September 11, 2015 – Welcome to my weekend market comment, an analysis tool I use in my own portfolio decisions, published free to the web every weekend before the New York opening bell. For full details read my disclaimer (link at the bottom of this page).

The Blah Blah Blah (courtesy of CNBC)
Dow closes up 100, best week since March. U.S. stocks closed mildly higher Friday despite a renewed decline in oil prices and uncertainty ahead of the key Federal Reserve meeting next week.

The Dow Jones industrial average closed up 102.69 points, or 0.63 percent ,at 16,433.09, with McDonald's leading advancers and Cisco the greatest laggard. UnitedHealth jumped 5.6 percent for the week as the greatest gainer for the week, while Chevron ended down nearly 1.2 percent as the greatest decliner. The Dow transports closed up 0.26 percent for a weekly gain of 3.3 percent, its best week since the one ended July 31. The S&P 500 closed up 8.76 points, or 0.45 percent, at 1,961.05, with utilities leading eight sectors higher and energy and materials the only decliners.
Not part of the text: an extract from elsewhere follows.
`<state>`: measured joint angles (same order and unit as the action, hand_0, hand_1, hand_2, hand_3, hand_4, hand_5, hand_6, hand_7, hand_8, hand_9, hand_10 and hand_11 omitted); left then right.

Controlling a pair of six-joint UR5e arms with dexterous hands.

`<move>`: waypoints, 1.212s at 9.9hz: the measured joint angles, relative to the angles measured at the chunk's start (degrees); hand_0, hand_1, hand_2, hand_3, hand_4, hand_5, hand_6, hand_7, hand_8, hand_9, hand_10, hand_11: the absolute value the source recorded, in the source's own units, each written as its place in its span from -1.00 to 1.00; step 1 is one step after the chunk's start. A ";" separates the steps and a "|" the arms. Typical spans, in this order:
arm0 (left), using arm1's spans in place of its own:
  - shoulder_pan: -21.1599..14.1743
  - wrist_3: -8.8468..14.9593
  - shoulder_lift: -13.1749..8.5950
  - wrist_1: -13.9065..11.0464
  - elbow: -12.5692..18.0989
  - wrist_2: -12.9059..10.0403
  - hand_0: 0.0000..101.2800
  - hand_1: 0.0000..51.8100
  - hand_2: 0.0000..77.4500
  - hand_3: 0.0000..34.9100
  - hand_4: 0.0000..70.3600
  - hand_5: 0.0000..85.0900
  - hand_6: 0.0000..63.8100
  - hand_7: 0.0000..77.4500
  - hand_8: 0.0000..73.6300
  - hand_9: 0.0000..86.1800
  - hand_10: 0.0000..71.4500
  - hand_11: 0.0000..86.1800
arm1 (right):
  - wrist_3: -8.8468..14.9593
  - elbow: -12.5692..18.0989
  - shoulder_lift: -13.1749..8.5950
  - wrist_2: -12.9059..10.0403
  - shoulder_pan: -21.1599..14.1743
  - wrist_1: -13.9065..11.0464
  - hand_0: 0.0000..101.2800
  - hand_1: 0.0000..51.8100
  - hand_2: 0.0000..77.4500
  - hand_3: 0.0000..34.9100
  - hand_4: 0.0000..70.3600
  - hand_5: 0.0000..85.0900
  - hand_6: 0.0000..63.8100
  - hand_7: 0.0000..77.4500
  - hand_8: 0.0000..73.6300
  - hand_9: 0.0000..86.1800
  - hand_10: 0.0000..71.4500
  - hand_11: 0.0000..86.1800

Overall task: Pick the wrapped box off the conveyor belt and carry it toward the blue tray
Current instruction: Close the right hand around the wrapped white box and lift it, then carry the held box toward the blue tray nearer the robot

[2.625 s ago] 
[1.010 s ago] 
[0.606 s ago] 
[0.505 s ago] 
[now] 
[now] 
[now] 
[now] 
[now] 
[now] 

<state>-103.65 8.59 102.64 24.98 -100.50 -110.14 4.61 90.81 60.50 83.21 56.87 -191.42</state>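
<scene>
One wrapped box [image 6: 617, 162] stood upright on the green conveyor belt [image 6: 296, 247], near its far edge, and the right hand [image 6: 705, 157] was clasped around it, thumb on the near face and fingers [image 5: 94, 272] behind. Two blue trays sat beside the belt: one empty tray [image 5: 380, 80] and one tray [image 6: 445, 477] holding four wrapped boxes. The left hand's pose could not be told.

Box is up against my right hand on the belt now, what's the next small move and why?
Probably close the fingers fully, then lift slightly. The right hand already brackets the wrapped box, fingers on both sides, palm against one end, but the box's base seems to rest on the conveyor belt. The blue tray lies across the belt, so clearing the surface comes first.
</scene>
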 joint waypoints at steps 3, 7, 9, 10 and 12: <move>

Information technology was the greatest weekly gainer with a 3.1 percent rise. Energy was the only sector lower on the week. off 0.7 percent. The Nasdaq closed up 26.09 points, or 0.54 percent, at 4,822.34. The iShares Nasdaq Biotechnology ETF (IBB) gained 1.15 percent Friday. The index ended the week 5.23 percent higher, its best since the one ended July 17.

What I Think

So now what? The market has been dropping for days and this week it manged a bounce. Is this the bottom? Well you know that is not possible to know, all you can know is trends and likelihoods. Lets see what our tools tell us is likely.

Section one below is used to answer the question: "Should I be in the Market at All?" Well the answer is clear - NO. Wait until things are bit better, yeah you might miss the bounce or you might miss a crash, but a bounce will be slow so get in later and a crash would be quick so better stay on the sidelines.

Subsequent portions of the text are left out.